Entries taken from a collection
□ □ □ □ □

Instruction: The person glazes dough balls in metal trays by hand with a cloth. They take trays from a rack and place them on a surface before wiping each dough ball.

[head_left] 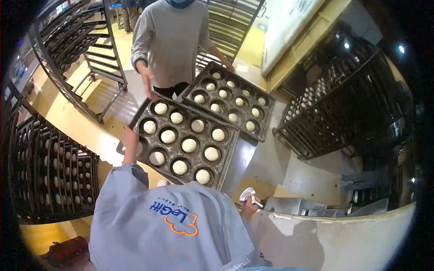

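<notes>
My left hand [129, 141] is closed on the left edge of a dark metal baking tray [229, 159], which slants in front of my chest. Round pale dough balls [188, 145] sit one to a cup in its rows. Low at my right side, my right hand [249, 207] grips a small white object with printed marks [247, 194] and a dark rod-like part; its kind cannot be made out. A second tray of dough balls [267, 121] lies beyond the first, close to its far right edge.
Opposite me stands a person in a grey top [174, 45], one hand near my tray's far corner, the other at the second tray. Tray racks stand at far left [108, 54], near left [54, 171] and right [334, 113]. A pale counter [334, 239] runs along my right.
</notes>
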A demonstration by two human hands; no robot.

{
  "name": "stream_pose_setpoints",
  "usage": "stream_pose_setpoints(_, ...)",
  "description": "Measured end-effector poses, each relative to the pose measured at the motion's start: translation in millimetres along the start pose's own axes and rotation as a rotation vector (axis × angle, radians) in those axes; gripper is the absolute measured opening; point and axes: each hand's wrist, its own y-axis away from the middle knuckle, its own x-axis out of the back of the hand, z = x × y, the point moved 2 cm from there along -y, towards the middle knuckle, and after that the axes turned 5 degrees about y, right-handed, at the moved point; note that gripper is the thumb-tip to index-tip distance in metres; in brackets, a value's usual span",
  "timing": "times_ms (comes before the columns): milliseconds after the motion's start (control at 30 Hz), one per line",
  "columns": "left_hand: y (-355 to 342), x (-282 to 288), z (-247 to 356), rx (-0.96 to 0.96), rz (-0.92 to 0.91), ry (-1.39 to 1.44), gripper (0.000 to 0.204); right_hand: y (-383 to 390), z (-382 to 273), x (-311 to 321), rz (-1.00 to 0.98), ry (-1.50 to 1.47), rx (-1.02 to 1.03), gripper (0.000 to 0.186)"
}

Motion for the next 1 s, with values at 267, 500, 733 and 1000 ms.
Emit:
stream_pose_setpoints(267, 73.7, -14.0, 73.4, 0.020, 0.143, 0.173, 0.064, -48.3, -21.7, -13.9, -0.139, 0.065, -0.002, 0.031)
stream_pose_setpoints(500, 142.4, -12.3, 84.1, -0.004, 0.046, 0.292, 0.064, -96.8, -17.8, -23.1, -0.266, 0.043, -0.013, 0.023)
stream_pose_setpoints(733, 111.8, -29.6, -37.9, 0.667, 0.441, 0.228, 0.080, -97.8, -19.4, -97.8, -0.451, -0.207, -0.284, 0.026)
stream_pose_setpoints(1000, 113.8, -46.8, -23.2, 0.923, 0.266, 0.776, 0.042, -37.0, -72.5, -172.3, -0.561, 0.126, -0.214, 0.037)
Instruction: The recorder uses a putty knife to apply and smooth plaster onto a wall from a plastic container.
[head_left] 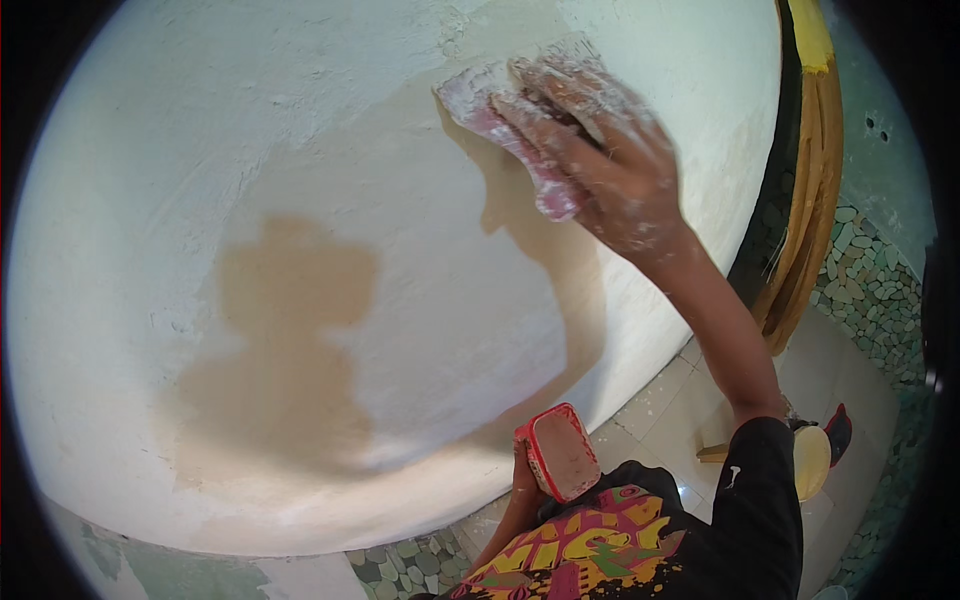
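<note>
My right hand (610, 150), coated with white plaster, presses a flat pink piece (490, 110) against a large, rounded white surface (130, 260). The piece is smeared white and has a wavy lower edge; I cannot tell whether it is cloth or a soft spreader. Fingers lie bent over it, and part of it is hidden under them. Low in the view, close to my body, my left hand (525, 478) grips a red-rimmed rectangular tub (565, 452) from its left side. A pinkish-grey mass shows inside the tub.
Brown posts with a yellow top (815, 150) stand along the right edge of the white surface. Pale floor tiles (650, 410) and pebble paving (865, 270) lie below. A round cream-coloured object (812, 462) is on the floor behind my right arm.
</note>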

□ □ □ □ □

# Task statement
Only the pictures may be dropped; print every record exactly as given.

# Problem solution
Instruction: The person glazes dough balls in metal trays by hand with a cloth. They take trays from a rack and place them on a surface before wiping each dough ball.

[head_left] 

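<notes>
My left hand [129, 141] is closed on the left edge of a dark metal baking tray [229, 159], which slants in front of my chest. Round pale dough balls [188, 145] sit one to a cup in its rows. Low at my right side, my right hand [249, 207] grips a small white object with printed marks [247, 194] and a dark rod-like part; its kind cannot be made out. A second tray of dough balls [267, 121] lies beyond the first, close to its far right edge.
Opposite me stands a person in a grey top [174, 45], one hand near my tray's far corner, the other at the second tray. Tray racks stand at far left [108, 54], near left [54, 171] and right [334, 113]. A pale counter [334, 239] runs along my right.
</notes>
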A demonstration by two human hands; no robot.

{
  "name": "stream_pose_setpoints",
  "usage": "stream_pose_setpoints(_, ...)",
  "description": "Measured end-effector poses, each relative to the pose measured at the motion's start: translation in millimetres along the start pose's own axes and rotation as a rotation vector (axis × angle, radians) in those axes; gripper is the absolute measured opening; point and axes: each hand's wrist, its own y-axis away from the middle knuckle, its own x-axis out of the back of the hand, z = x × y, the point moved 2 cm from there along -y, towards the middle knuckle, and after that the axes turned 5 degrees about y, right-handed, at the moved point; note that gripper is the thumb-tip to index-tip distance in metres; in brackets, a value's usual span",
  "timing": "times_ms (comes before the columns): milliseconds after the motion's start (control at 30 Hz), one per line",
  "columns": "left_hand: y (-355 to 342), x (-282 to 288), z (-247 to 356), rx (-0.96 to 0.96), rz (-0.92 to 0.91), ry (-1.39 to 1.44), gripper (0.000 to 0.204); right_hand: y (-383 to 390), z (-382 to 273), x (-311 to 321), rz (-1.00 to 0.98), ry (-1.50 to 1.47), rx (-1.02 to 1.03), gripper (0.000 to 0.186)"
}

Motion for the next 1 s, with values at 267, 500, 733 and 1000 ms.
Emit:
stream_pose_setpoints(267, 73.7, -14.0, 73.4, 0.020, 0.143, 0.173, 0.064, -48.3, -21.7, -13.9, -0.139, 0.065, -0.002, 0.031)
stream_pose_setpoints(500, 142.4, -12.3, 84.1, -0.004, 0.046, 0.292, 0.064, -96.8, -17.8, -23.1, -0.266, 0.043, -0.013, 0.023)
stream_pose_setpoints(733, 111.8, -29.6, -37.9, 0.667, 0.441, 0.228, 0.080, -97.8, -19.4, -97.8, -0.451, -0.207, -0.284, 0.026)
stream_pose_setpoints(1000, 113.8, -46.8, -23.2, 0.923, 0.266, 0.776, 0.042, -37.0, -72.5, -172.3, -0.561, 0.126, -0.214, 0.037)
Instruction: The recorder uses a putty knife to apply and smooth plaster onto a wall from a plastic container.
[head_left] 
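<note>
My right hand (610, 150), coated with white plaster, presses a flat pink piece (490, 110) against a large, rounded white surface (130, 260). The piece is smeared white and has a wavy lower edge; I cannot tell whether it is cloth or a soft spreader. Fingers lie bent over it, and part of it is hidden under them. Low in the view, close to my body, my left hand (525, 478) grips a red-rimmed rectangular tub (565, 452) from its left side. A pinkish-grey mass shows inside the tub.
Brown posts with a yellow top (815, 150) stand along the right edge of the white surface. Pale floor tiles (650, 410) and pebble paving (865, 270) lie below. A round cream-coloured object (812, 462) is on the floor behind my right arm.
</note>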

The answer has been fully written out.